TASK DIRECTIONS
Would you please output the data exactly, omitting no line?

THE DATA
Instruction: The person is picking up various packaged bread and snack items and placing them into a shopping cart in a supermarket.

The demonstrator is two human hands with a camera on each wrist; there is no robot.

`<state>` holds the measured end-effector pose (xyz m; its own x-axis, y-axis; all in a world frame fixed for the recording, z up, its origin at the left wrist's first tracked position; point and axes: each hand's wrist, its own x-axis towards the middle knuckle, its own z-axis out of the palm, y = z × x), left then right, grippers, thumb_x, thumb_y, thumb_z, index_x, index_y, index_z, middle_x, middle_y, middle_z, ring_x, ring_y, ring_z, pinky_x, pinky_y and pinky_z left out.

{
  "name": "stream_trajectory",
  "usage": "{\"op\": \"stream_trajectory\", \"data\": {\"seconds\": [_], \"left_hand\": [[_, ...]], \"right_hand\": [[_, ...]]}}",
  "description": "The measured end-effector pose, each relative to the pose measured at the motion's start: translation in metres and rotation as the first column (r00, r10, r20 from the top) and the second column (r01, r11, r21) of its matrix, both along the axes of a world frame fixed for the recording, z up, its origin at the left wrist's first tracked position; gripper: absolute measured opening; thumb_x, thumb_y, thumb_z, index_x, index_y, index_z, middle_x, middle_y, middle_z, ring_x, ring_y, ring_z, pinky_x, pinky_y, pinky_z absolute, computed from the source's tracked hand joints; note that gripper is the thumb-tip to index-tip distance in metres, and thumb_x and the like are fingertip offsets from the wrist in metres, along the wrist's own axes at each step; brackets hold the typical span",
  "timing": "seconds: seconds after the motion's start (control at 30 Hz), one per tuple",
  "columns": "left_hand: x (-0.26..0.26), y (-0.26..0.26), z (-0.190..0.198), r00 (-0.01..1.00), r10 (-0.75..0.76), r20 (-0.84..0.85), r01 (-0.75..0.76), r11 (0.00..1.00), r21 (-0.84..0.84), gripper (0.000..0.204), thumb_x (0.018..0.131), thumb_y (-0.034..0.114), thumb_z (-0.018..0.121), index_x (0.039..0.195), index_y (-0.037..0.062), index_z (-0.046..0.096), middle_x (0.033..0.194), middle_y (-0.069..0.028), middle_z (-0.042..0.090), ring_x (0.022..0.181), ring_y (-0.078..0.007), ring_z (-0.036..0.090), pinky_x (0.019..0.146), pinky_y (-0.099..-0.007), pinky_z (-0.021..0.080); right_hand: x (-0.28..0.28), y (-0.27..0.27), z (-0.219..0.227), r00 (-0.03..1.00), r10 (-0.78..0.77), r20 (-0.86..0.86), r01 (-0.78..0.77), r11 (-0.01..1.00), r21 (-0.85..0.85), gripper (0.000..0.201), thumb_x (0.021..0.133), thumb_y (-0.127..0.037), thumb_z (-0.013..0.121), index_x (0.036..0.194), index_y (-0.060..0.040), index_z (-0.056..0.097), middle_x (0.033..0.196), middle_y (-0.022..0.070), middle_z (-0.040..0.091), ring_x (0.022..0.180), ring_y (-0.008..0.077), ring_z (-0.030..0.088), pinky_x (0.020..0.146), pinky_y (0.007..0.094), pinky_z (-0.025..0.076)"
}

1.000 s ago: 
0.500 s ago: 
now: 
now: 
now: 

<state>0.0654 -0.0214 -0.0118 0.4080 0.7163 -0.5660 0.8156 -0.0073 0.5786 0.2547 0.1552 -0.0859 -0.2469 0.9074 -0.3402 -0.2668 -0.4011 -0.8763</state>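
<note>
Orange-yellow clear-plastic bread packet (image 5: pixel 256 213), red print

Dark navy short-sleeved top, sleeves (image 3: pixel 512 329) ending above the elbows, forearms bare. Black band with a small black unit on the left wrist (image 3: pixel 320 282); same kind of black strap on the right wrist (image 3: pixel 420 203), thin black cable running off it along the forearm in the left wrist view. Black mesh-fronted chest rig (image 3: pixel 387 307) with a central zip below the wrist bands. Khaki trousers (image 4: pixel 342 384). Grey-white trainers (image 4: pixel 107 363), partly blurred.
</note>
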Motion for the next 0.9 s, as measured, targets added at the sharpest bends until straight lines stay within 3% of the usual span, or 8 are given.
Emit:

EXPECTED ANSWER
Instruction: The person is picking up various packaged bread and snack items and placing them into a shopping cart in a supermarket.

The demonstrator is two human hands with a camera on each wrist; there is no robot.

`<state>` holds the measured end-effector pose (xyz m; its own x-axis, y-axis; all in a world frame fixed for the recording, z up, its origin at the left wrist's first tracked position; point and axes: each hand's wrist, its own x-axis towards the middle knuckle, its own z-axis out of the palm, y = z × x), left then right, grippers, thumb_x, thumb_y, thumb_z, index_x, index_y, index_z, middle_x, middle_y, middle_z, ring_x, ring_y, ring_z, pinky_x, pinky_y and pinky_z left out.

{
  "name": "stream_trajectory",
  "usage": "{\"op\": \"stream_trajectory\", \"data\": {\"seconds\": [_], \"left_hand\": [[_, ...]], \"right_hand\": [[_, ...]]}}",
  "description": "The measured end-effector pose, each relative to the pose measured at the motion's start: translation in metres and rotation as the first column (r00, r10, r20 from the top) and the second column (r01, r11, r21) of its matrix, both along the axes of a world frame fixed for the recording, z up, its origin at the left wrist's first tracked position; gripper: absolute measured opening; thumb_x, thumb_y, thumb_z, index_x, index_y, index_z, middle_x, middle_y, middle_z, ring_x, ring_y, ring_z, pinky_x, pinky_y, pinky_z absolute, computed from the source's tracked hand joints; note that gripper is the thumb-tip to index-tip distance in metres, and thumb_x and the like are fingertip offsets from the wrist in metres, along the wrist's own axes at each step; brackets hold the typical span",
  "timing": "seconds: seconds after the motion's start (control at 30 Hz), one per tuple",
  "columns": "left_hand: x (-0.26..0.26), y (-0.26..0.26), z (-0.190..0.198), r00 (-0.01..1.00), r10 (-0.75..0.76), r20 (-0.84..0.85), r01 (-0.75..0.76), r11 (0.00..1.00), r21 (-0.84..0.84), gripper (0.000..0.204), thumb_x (0.018..0.131), thumb_y (-0.034..0.114), thumb_z (-0.018..0.121), index_x (0.039..0.195), index_y (-0.037..0.062), index_z (-0.046..0.096), middle_x (0.033..0.194), middle_y (-0.069..0.028), middle_z (-0.042..0.090), ring_x (0.022..0.181), ring_y (-0.078..0.007), ring_z (-0.036..0.090), pinky_x (0.019..0.146), pinky_y (-0.099..-0.007), pinky_z (-0.021..0.080); right_hand: x (-0.28..0.28), y (-0.27..0.27), z (-0.219..0.227), r00 (-0.03..1.00), r10 (-0.78..0.77), r20 (-0.86..0.86), r01 (-0.78..0.77), r11 (-0.01..1.00), r21 (-0.85..0.85), gripper (0.000..0.201), thumb_x (0.021..0.133), thumb_y (-0.127..0.037), thumb_z (-0.013..0.121), index_x (0.036..0.194), index_y (-0.060..0.040), index_z (-0.056..0.097), middle_x (0.033..0.196), middle_y (-0.022..0.070), middle_z (-0.040..0.091), ring_x (0.022..0.180), ring_y (-0.008..0.077), ring_z (-0.030..0.088), pinky_x (0.020..0.146), pinky_y (0.007..0.094), pinky_z (-0.025..0.076)"
}

1.000 s ago: 
0.500 s ago: 
now: 
now: 
now: 

<state>0.0654 -0.0214 -0.0118 0.4080 0.7163 -0.5660 0.8156 -0.0073 0.5786 0.2547 0.1552 -0.0859 -0.2469 0.9074 -0.3402 -0.2668 -0.4011 -0.8763</state>
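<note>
Orange-yellow clear-plastic bread packet (image 5: pixel 256 213), red print

Dark navy short-sleeved top, sleeves (image 3: pixel 512 329) ending above the elbows, forearms bare. Black band with a small black unit on the left wrist (image 3: pixel 320 282); same kind of black strap on the right wrist (image 3: pixel 420 203), thin black cable running off it along the forearm in the left wrist view. Black mesh-fronted chest rig (image 3: pixel 387 307) with a central zip below the wrist bands. Khaki trousers (image 4: pixel 342 384). Grey-white trainers (image 4: pixel 107 363), partly blurred.
</note>
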Motion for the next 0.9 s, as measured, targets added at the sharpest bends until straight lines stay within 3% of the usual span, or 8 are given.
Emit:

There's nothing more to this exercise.